フリフリのドレスを来て不気味に瞳が赤く光る吸血鬼・・・テスタロッサ・ザンジーラがクレイスを見て微笑を浮かべていた。
「ん?君はたしか・・・えっと、『タツタ』」
「テスタロッサですわ!頭キノコ!これだから人間の雄は低俗で頭が悪いですわ!」
「ごめんごめん、テスタロッサ・・・君は家に帰らないのかい?」
「言われなくても帰りますわ!フンッ・・・」
頬を膨らませ不機嫌な様子で教室を後にするテスタ、そんな様子を苦笑いで見送るクレイスは
(キノコ頭かぁ・・・まぁ当然皆が皆、いい好感度では無いわなぁ)
などと思いながら頭をポリポリとかく、そんな様子を見たソーニャは少し暗い表情をして話す。
「テスタちゃんは私にもあまり心を開いてくれなくて・・・休み時間も他の子供達と遊ばずにずっと一人で居るので心配です・・・。

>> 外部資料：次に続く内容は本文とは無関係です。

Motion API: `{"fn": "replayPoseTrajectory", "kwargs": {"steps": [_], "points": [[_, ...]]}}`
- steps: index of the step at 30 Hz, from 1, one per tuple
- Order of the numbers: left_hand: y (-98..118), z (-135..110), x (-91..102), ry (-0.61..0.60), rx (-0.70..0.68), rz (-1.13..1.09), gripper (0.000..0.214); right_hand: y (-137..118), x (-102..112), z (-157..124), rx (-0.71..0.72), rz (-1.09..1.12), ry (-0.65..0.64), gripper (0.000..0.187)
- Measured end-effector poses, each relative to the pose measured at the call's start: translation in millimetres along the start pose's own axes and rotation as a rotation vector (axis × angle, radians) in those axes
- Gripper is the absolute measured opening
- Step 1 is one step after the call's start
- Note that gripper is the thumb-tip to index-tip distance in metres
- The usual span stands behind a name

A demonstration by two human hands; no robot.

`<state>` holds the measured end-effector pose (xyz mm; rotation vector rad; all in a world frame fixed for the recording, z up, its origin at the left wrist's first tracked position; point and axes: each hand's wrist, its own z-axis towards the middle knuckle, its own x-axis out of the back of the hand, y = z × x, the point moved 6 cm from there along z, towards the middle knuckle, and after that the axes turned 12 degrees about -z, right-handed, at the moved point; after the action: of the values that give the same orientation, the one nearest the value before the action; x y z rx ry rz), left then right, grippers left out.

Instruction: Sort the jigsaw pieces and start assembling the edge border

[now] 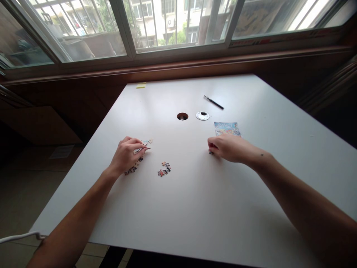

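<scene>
My left hand (126,154) rests on the white table (195,208) with its fingers curled, pinching a jigsaw piece among a strip of joined puzzle pieces (139,156) that runs under it. A small separate cluster of puzzle pieces (164,169) lies just to its right. My right hand (227,148) lies further right, fingers closed down on a small piece at the table surface. Just beyond that hand lies a colourful puzzle picture card (227,128).
A round cable hole (182,116) and its loose white cover ring (202,115) sit mid-table. A black pen (213,102) lies beyond them, and a yellow sticky note (141,85) is at the far edge. Windows and a dark wooden sill run behind the table.
</scene>
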<state>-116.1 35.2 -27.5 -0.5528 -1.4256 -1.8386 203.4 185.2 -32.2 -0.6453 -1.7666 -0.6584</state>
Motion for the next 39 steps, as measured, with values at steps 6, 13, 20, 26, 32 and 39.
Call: {"fn": "replayPoseTrajectory", "kwargs": {"steps": [6, 13, 20, 26, 32, 39], "points": [[-13, -6, -6.1, 0.066, 0.376, -0.686, 0.036, -6, 7, -3, 0.054, 0.018, 0.016, 0.015], [-2, -4, -4.8, 0.063, 0.366, -0.792, 0.032, -9, 14, -5, 0.066, -0.011, 0.022, 0.017], [11, -5, -2.3, 0.037, 0.183, -0.43, 0.019, -11, 19, -8, 0.045, -0.007, 0.002, 0.018], [31, -9, -22.8, -0.215, -0.164, -0.142, 0.014, -9, 15, -6, 0.045, -0.001, -0.002, 0.018], [42, -15, -35.8, -0.364, -0.282, -0.102, 0.016, -9, 16, -6, 0.047, 0.015, 0.036, 0.016], [30, -6, -2.4, -0.175, -0.233, -0.077, 0.014, -8, 17, -7, 0.07, 0.017, 0.064, 0.018]]}}
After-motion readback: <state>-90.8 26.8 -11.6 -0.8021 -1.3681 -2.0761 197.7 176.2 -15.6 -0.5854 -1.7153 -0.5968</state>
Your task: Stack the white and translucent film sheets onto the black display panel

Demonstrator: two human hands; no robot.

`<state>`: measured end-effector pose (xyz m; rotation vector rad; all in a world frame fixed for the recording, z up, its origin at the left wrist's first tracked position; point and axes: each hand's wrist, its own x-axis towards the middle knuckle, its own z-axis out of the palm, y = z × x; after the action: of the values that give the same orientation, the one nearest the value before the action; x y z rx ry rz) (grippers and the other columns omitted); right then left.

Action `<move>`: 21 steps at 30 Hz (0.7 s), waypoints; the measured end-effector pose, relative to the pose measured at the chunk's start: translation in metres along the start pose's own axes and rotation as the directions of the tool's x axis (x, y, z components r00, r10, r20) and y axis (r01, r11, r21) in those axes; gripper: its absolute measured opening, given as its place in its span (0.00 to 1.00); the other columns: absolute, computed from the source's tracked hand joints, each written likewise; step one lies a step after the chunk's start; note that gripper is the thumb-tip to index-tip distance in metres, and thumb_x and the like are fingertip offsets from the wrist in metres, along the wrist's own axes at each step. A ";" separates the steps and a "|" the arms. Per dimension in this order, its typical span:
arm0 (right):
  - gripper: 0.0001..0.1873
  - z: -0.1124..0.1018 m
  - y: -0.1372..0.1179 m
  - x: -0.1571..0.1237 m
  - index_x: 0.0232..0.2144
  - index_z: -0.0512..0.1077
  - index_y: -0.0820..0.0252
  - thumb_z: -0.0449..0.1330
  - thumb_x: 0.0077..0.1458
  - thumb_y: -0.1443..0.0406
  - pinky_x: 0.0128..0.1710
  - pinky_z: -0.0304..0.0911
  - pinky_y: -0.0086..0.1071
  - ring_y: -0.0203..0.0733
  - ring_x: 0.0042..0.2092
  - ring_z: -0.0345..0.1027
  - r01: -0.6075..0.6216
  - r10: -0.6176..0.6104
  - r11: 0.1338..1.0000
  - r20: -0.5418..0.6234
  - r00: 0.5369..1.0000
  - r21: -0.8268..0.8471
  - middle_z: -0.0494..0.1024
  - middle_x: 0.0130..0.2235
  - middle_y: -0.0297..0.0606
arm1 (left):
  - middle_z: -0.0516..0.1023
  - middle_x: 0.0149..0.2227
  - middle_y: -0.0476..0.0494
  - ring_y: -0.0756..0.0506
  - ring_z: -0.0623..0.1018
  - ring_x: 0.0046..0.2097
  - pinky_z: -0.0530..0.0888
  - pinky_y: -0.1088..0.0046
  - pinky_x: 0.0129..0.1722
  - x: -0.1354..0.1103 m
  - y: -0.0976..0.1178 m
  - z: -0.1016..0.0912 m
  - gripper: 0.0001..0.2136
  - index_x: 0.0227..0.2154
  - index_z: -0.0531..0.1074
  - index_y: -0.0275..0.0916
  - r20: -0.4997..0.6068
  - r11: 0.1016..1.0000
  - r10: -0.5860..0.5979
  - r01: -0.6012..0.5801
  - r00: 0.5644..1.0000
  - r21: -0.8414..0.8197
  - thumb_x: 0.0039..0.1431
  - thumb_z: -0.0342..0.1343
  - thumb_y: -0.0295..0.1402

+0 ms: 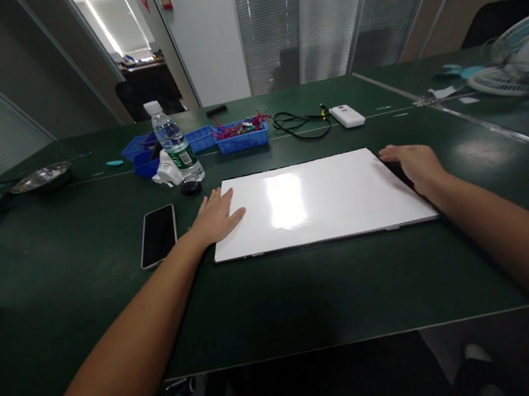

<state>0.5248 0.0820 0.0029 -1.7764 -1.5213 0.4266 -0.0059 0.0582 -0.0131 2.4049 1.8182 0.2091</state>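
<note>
A white glossy rectangular panel (329, 194) with a thin dark edge lies flat on the green table (283, 310), a bright reflection on its surface. My left hand (217, 216) rests over the panel's left edge, fingers spread, thumb on the white surface. At the panel's right side is my right hand (416, 166), its fingers stretched out and its palm turned toward the edge; whether it touches the edge I cannot tell. Left of my left hand lies a phone (158, 236) with a dark screen.
Behind the panel stand a water bottle (175, 142), crumpled tissue (167, 170), a blue bin (242, 139) of red wires, a black cable (300, 126) and a white box-shaped device (347, 116). A fan (525, 56) lies at the right, a metal dish (41, 178) at the left.
</note>
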 end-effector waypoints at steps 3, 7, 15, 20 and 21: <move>0.26 -0.005 -0.007 0.002 0.54 0.77 0.61 0.49 0.64 0.55 0.51 0.78 0.50 0.55 0.51 0.82 -0.156 0.175 0.944 -0.039 0.984 0.292 0.84 0.57 0.57 | 0.51 0.82 0.24 0.26 0.51 0.82 0.52 0.42 0.79 0.000 0.001 0.000 0.43 0.80 0.53 0.32 0.009 0.999 -0.007 0.006 1.000 0.039 0.74 0.42 0.59; 0.24 -0.013 -0.018 -0.007 0.48 0.80 0.60 0.56 0.55 0.57 0.45 0.79 0.45 0.53 0.47 0.82 -0.280 0.342 0.659 0.053 0.938 0.698 0.87 0.49 0.52 | 0.50 0.82 0.22 0.27 0.50 0.83 0.51 0.44 0.79 0.000 0.000 0.000 0.43 0.80 0.51 0.30 0.033 0.998 -0.016 0.014 0.999 0.066 0.75 0.40 0.58; 0.27 -0.016 -0.017 -0.012 0.51 0.84 0.60 0.60 0.49 0.64 0.54 0.77 0.48 0.56 0.56 0.79 -0.210 0.227 0.348 0.135 0.964 0.914 0.87 0.50 0.49 | 0.50 0.81 0.18 0.25 0.50 0.82 0.53 0.43 0.79 0.002 -0.001 -0.001 0.43 0.80 0.50 0.27 0.032 0.998 -0.005 0.003 0.999 0.066 0.75 0.39 0.57; 0.29 -0.018 -0.014 -0.012 0.53 0.83 0.61 0.61 0.49 0.63 0.62 0.74 0.49 0.57 0.60 0.77 -0.194 0.172 0.358 0.139 0.975 0.913 0.86 0.53 0.51 | 0.51 0.81 0.19 0.25 0.51 0.82 0.55 0.43 0.78 0.001 0.000 -0.002 0.43 0.80 0.52 0.27 0.025 0.998 -0.009 0.007 1.000 0.065 0.75 0.39 0.56; 0.29 -0.017 -0.014 -0.012 0.53 0.83 0.61 0.61 0.49 0.63 0.63 0.73 0.49 0.57 0.60 0.77 -0.197 0.177 0.354 0.142 0.974 0.914 0.86 0.53 0.51 | 0.52 0.81 0.20 0.25 0.52 0.82 0.55 0.43 0.78 0.001 0.000 -0.003 0.42 0.79 0.52 0.28 0.024 0.998 -0.009 0.008 1.000 0.067 0.75 0.40 0.56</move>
<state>0.5234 0.0655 0.0212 -0.9670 -0.7222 1.1644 -0.0057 0.0591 -0.0105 2.4326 1.8537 0.1197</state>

」
「そうなんだ・・・僕が先生になったら、なんとか仲良くできるといいんだけど・・・。」
「フフ・・・」
「ん?」
「いえ、クレイスさんはもしかして突然先生になることを頼まれて、迷惑されてると思ったのですが・・・とてもやる気になってくれてよかったです!」
「う、うん」 (最初は若干断ろうと思ってたことなんて言えない・・・)
「私は信じてました―――。あの時の夜、魔術で攻撃されて怪我をした私を助けてくれ、もしかしたら自分も襲われるかもしれないのに・・・『原点形態』の私の治療をしてくれて、魔物の姿の私を見ても普通に接してくれた貴方なら・・・頼れる人になってくれると!」
クレイスの右手を両手で包みこんで、真っすぐな瞳で見つめてくるソーニャにクレイスは男としての感情でドキドキした部分もあったが、それ以上に彼の心を揺るがせた感情は
(こんなに誰かに頼られるなんて・・・いったい何時ぶりだろうか)
と言うものであった。
『南区のスラム』で仕事をしていた時は、どんな仕事をしていても「金は払ってやってんだから!」と言わんばかりの冷たい態度・・・普段の生活でもどこから流れ付いて住み着いたか分からないクレイスに対して誰も仕事や金の無心以外で話しかけて来ず、あるのは無関心と疑念だけであった。
そんなクレイスにソーニャは『一人の人間』としての人格として頼ってくれている・・・。
そんな誰かに『頼られる』という、誰かに『求められている』ということが彼の心を温かく、そして強く決心させた―――。
「魔物の先生か・・・うん、やってみるさ!」
同盟、不可侵条約が結ばれても今だ火種くすぶる人間と魔物
別な種族の子供達を教育すること、交流すること
当然一筋縄ではいかないし、数々の波乱の渦がクレイスを待ち受けているだろう・・・。
だが今の彼には魔物の先生になることに迷いは無かった。
どん底に落ちた自分の人生を・・・暗闇から抜け出す一つの鍵としてその手を握り返した――――。